Exercise brief: Below are some records; quote exactly the lines from the one that contains "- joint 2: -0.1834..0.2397" through the one that contains "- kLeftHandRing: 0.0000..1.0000", inclusive, and no others.

---*---

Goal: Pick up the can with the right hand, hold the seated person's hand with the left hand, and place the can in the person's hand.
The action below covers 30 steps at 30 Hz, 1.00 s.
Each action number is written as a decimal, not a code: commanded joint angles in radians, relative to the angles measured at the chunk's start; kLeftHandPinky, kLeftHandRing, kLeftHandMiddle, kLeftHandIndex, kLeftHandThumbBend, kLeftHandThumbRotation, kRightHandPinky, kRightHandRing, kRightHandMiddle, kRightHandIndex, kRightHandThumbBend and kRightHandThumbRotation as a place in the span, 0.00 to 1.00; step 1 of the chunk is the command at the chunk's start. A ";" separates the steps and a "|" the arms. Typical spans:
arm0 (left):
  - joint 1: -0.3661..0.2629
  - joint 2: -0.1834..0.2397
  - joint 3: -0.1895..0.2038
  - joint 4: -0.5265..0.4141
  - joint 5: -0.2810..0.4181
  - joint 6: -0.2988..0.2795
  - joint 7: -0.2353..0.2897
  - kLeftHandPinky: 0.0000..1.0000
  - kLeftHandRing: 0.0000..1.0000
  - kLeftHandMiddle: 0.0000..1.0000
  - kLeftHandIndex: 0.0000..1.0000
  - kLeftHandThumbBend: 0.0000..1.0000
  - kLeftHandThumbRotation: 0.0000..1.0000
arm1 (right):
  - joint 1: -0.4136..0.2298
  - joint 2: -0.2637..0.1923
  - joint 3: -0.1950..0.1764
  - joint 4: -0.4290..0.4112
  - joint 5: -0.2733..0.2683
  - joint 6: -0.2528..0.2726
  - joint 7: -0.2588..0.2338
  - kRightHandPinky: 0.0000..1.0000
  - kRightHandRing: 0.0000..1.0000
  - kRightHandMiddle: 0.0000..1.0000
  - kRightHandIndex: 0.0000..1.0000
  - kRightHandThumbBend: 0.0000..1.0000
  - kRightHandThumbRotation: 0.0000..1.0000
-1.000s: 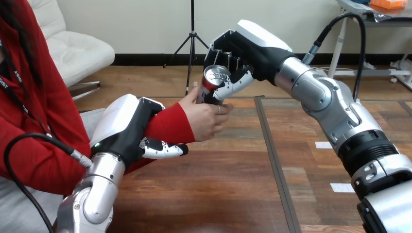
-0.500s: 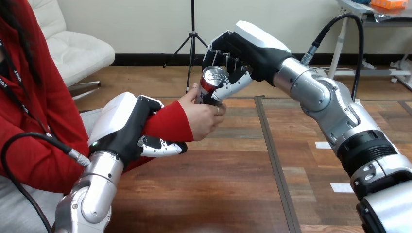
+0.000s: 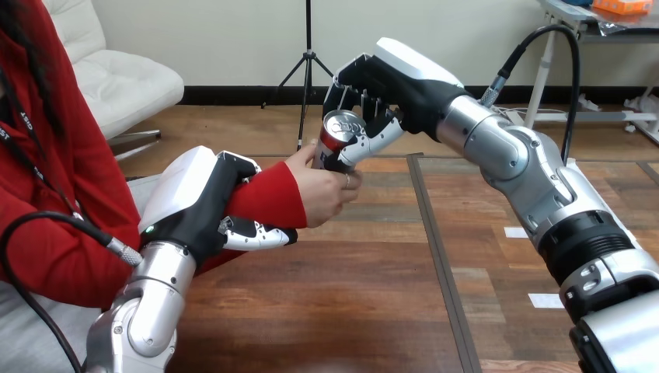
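A red and silver can [image 3: 336, 140] stands upright in the person's hand [image 3: 326, 190], above the table's far middle. My right hand [image 3: 381, 93] reaches in from the right and is curled round the can from above and behind, its thumb on the can's near side. The person's fingers wrap the can's lower part, so both hands are on it. My left hand [image 3: 206, 206] is shut on the person's forearm in the red sleeve, its thumb [image 3: 260, 233] lying under the sleeve just behind the wrist.
The wooden table [image 3: 350, 295] stretches out in front, with a dark seam [image 3: 435, 249] running front to back through its middle. Two small white tape marks [image 3: 517, 231] lie on the right half under my right arm.
My right hand, the can and the person's hand have shifted slightly to the left and down. My left hand keeps its hold on the forearm.
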 commanded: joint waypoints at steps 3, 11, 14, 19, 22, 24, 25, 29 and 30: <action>-0.135 -0.025 0.024 -0.156 -0.027 -0.039 0.036 0.16 0.21 0.29 0.32 0.63 0.00 | -0.006 0.037 -0.004 -0.080 0.036 -0.003 0.005 0.22 0.27 0.35 0.43 0.67 0.00; -0.133 -0.023 0.024 -0.153 -0.028 -0.043 0.038 0.16 0.21 0.29 0.32 0.63 0.00 | -0.002 0.035 -0.003 -0.083 0.040 0.005 0.005 0.22 0.27 0.34 0.43 0.67 0.00; -0.132 -0.022 0.024 -0.151 -0.027 -0.041 0.039 0.16 0.21 0.29 0.32 0.63 0.00 | 0.000 0.035 -0.003 -0.083 0.040 0.008 0.001 0.23 0.28 0.34 0.43 0.66 0.00; -0.131 -0.020 0.023 -0.146 -0.029 -0.048 0.039 0.17 0.22 0.30 0.32 0.64 0.00 | 0.003 0.033 -0.004 -0.087 0.039 0.009 -0.002 0.23 0.29 0.35 0.43 0.66 0.00; -0.130 -0.021 0.025 -0.151 -0.044 -0.042 0.024 0.18 0.23 0.32 0.34 0.67 0.00 | 0.004 0.031 -0.003 -0.087 0.039 0.007 -0.003 0.25 0.30 0.36 0.44 0.64 0.00; -0.129 -0.018 0.023 -0.157 -0.045 -0.035 0.012 0.19 0.24 0.33 0.34 0.68 0.00 | 0.004 0.029 -0.002 -0.087 0.036 0.008 -0.003 0.25 0.31 0.37 0.44 0.64 0.01; -0.129 -0.015 0.021 -0.160 -0.041 -0.033 0.007 0.20 0.27 0.35 0.36 0.70 0.00 | 0.004 0.028 -0.001 -0.088 0.034 0.010 -0.003 0.26 0.32 0.38 0.44 0.64 0.03; -0.129 0.007 0.010 -0.168 -0.010 -0.033 -0.002 0.28 0.36 0.42 0.42 0.74 0.00 | 0.005 0.026 0.000 -0.092 0.031 0.013 -0.003 0.30 0.36 0.42 0.45 0.65 0.15; -0.128 0.014 0.006 -0.171 0.000 -0.035 -0.004 0.29 0.37 0.43 0.44 0.75 0.00 | 0.006 0.025 -0.001 -0.093 0.032 0.014 -0.002 0.31 0.37 0.42 0.46 0.65 0.18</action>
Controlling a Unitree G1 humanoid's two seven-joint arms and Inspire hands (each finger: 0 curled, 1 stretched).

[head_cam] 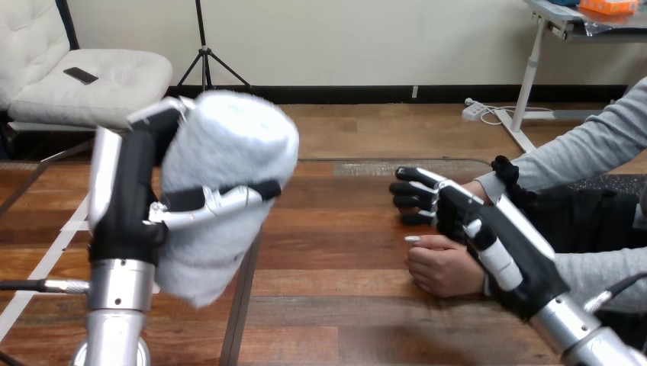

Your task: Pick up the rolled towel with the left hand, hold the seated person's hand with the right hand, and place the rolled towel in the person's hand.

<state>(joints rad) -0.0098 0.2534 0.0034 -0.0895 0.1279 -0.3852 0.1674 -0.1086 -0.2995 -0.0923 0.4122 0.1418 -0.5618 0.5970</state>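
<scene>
The rolled white towel (229,175) is lifted off the table at the view's left, close to the camera, upright and slightly tilted. My left hand (133,198) is shut on it, with fingers and thumb wrapped round its middle. My right hand (488,236) reaches in from the lower right over the table. The person's hand (441,264) rests as a loose fist on the wood, just under and left of my right hand, touching or nearly touching it. The person's other wrist (485,187) in a grey sleeve runs in behind my right hand, where that hand is hidden.
The wooden table (343,305) stretches between my two hands, with its far edge (397,162) near the view's middle. The person's grey-sleeved arms (595,145) come in from the right side.
</scene>
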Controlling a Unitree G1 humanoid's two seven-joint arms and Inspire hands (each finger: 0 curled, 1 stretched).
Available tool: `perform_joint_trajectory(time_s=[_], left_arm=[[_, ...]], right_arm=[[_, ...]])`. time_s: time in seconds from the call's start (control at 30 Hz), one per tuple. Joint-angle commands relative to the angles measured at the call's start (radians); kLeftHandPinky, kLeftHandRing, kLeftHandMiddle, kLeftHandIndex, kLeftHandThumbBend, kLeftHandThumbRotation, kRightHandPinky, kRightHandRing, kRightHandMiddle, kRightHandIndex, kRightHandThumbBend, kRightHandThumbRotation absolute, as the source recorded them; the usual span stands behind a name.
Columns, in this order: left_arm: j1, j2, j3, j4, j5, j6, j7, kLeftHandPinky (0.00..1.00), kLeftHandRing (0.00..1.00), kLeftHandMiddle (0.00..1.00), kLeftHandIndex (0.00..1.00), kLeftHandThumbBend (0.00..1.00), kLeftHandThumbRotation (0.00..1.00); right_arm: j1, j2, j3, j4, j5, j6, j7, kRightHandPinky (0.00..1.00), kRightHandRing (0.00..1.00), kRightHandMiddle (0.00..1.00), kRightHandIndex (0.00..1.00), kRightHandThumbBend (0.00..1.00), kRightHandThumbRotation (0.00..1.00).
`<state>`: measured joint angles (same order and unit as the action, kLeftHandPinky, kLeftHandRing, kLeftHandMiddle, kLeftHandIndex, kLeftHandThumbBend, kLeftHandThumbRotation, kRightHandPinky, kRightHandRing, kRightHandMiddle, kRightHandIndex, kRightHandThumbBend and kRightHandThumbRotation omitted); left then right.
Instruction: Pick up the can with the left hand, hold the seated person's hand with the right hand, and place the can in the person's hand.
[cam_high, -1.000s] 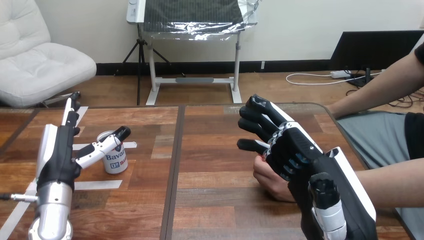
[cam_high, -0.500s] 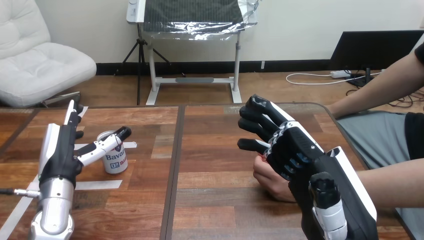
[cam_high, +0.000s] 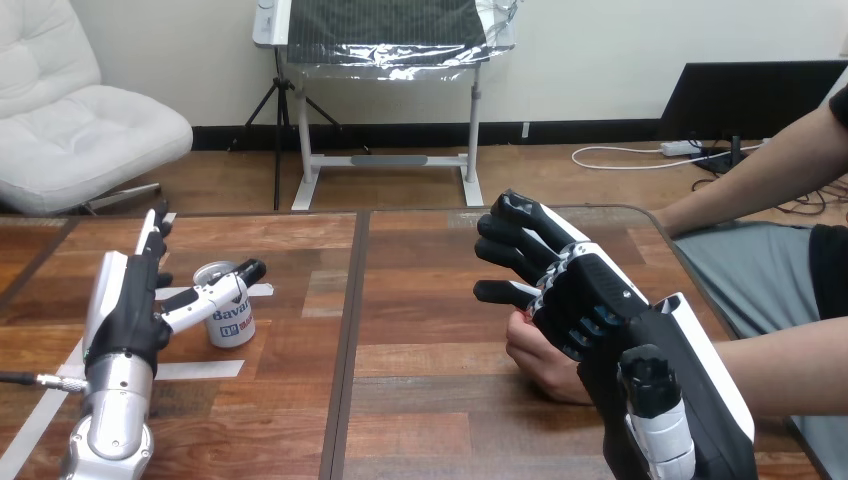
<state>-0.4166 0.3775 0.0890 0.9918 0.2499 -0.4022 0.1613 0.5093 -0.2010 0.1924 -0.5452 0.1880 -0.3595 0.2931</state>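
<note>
left robot hand (cam_high: 125, 310) nearer the can (cam_high: 231, 326), fingers straight, thumb across its front

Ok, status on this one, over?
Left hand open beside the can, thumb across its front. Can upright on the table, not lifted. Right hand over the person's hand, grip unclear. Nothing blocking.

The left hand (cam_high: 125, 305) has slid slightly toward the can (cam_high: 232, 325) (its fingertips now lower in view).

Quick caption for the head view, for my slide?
Left hand open beside the upright can; right hand over the person's hand.
</note>
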Motion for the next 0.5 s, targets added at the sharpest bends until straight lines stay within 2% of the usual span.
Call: perform_joint_trajectory(time_s=[0.0, 0.47], left_arm=[[-0.095, 0.017, -0.015, 0.018, -0.004, 0.007, -0.004, 0.84, 0.94, 0.96, 0.98, 0.84, 0.44], [-0.115, 0.014, -0.026, 0.048, -0.009, 0.036, -0.017, 0.84, 0.95, 0.96, 0.98, 0.84, 0.45]], right_arm=[[-0.037, 0.003, -0.011, -0.050, 0.015, -0.001, 0.001, 0.79, 0.88, 0.88, 0.89, 0.93, 0.93], [-0.042, 0.002, -0.013, -0.048, 0.019, -0.001, 0.004, 0.78, 0.87, 0.88, 0.89, 0.94, 0.92]])
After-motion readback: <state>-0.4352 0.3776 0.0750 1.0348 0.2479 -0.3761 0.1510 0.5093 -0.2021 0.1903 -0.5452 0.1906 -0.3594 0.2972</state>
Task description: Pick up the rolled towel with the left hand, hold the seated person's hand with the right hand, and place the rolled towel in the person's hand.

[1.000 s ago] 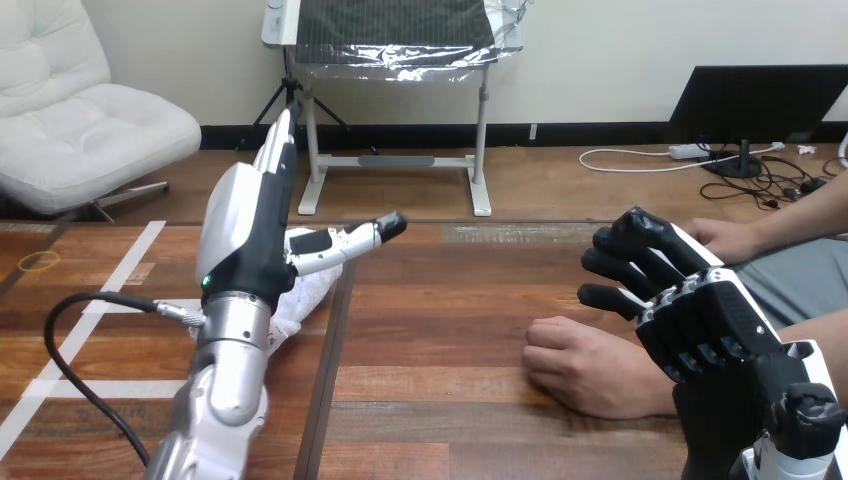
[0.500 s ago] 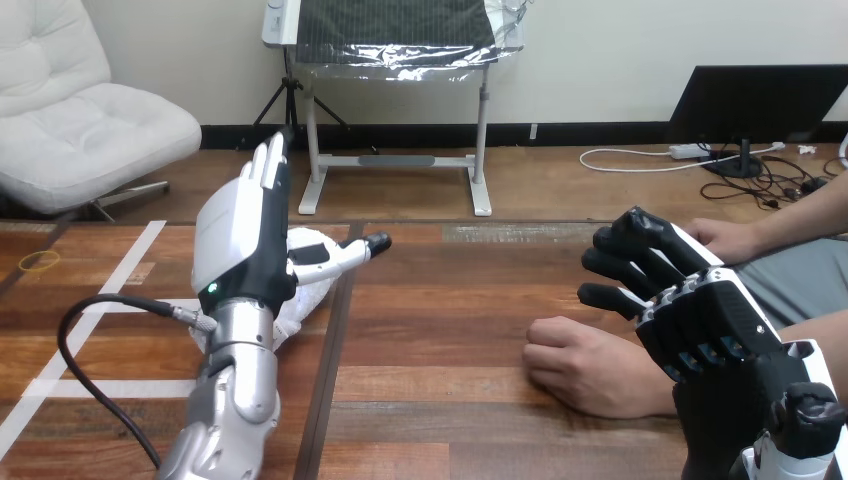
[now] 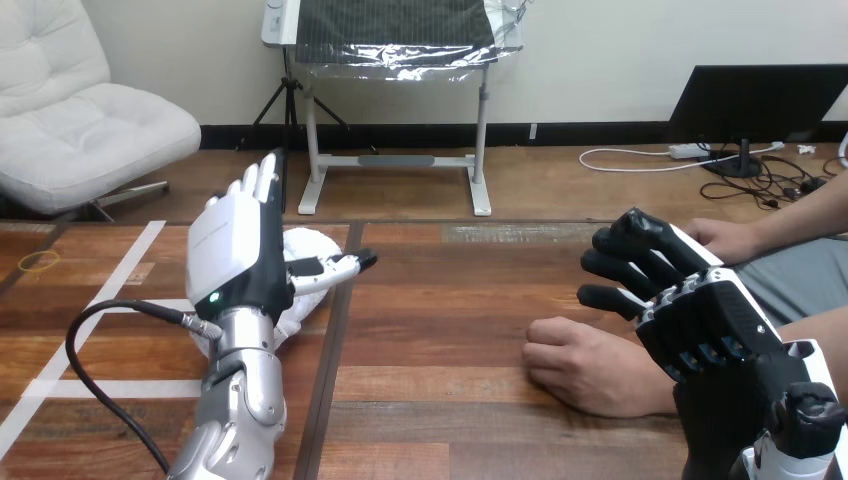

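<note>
Left hand [image 3: 238,255] has sunk lower in last sec, wide open w/ thumb over the rolled towel [image 3: 308,242] by the tabletop's [image 3: 450,300] far left edge, so grasp looks near; right hand [image 3: 700,310] stays loose, empty, beside person's hand [image 3: 585,365].

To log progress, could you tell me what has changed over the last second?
The left hand, fingers straight, has drawn back and lowered by the towel, uncovering more of it; nothing is gripped yet. The right hand and the person's fist beside it stayed put.
</note>
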Controlling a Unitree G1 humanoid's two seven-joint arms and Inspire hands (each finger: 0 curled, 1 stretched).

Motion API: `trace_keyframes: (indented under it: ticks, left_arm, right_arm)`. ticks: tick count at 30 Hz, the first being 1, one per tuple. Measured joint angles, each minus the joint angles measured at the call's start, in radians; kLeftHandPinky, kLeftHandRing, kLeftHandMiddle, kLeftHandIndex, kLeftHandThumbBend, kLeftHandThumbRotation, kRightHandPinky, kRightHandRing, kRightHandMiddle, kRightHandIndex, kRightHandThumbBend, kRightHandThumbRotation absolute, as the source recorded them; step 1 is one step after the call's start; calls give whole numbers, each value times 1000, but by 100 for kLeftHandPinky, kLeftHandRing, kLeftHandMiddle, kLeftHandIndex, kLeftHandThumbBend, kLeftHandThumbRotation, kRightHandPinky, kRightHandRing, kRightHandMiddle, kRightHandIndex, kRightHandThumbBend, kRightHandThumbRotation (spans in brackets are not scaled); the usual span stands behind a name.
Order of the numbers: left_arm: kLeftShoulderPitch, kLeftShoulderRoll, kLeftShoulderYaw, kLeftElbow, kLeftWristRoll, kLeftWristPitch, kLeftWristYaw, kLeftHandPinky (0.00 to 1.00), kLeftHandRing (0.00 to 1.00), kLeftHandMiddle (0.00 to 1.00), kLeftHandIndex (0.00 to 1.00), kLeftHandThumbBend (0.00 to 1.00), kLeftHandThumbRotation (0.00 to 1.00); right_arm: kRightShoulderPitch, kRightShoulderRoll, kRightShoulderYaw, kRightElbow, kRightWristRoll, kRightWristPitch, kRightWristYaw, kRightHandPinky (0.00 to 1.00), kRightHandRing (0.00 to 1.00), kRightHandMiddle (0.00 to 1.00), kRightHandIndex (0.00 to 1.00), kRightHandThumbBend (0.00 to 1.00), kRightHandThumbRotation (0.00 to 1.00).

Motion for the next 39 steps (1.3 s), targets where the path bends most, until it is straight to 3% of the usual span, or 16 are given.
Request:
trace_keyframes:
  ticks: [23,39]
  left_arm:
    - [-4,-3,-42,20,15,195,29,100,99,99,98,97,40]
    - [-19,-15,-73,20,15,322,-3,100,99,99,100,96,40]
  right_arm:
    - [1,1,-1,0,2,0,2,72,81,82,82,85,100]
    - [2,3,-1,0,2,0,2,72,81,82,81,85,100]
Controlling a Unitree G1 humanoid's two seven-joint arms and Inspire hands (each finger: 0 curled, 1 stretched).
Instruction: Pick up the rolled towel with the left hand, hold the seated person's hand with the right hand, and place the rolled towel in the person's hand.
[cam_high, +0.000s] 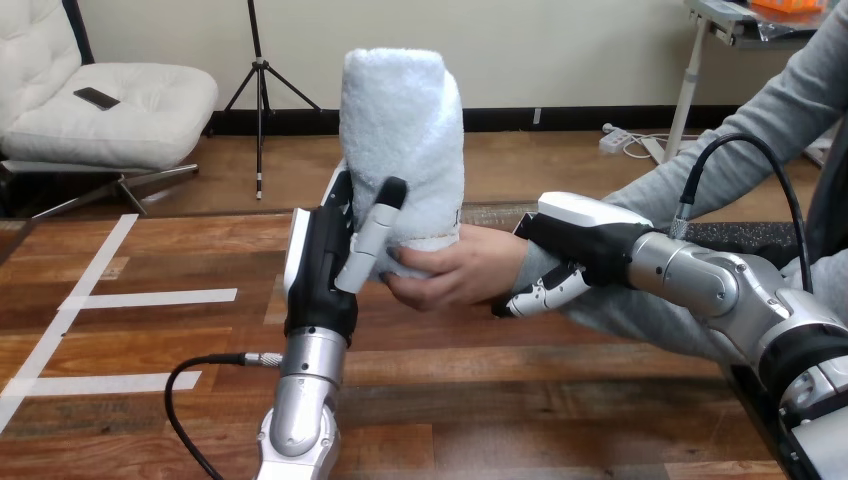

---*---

Finished exercise:
  - joint 2: -0.1834..0.2397
  - joint 3: -0.1895..0.2038
  - joint 4: -0.5265..0.4141
  - joint 5: -0.2810..0.4181
  - joint 6: -0.2988..0.2795
  - joint 7: -0.2353..0.2897
  - kLeftHandPinky: 0.0000..1.0000
  - kLeftHandRing: 0.0000..1.0000

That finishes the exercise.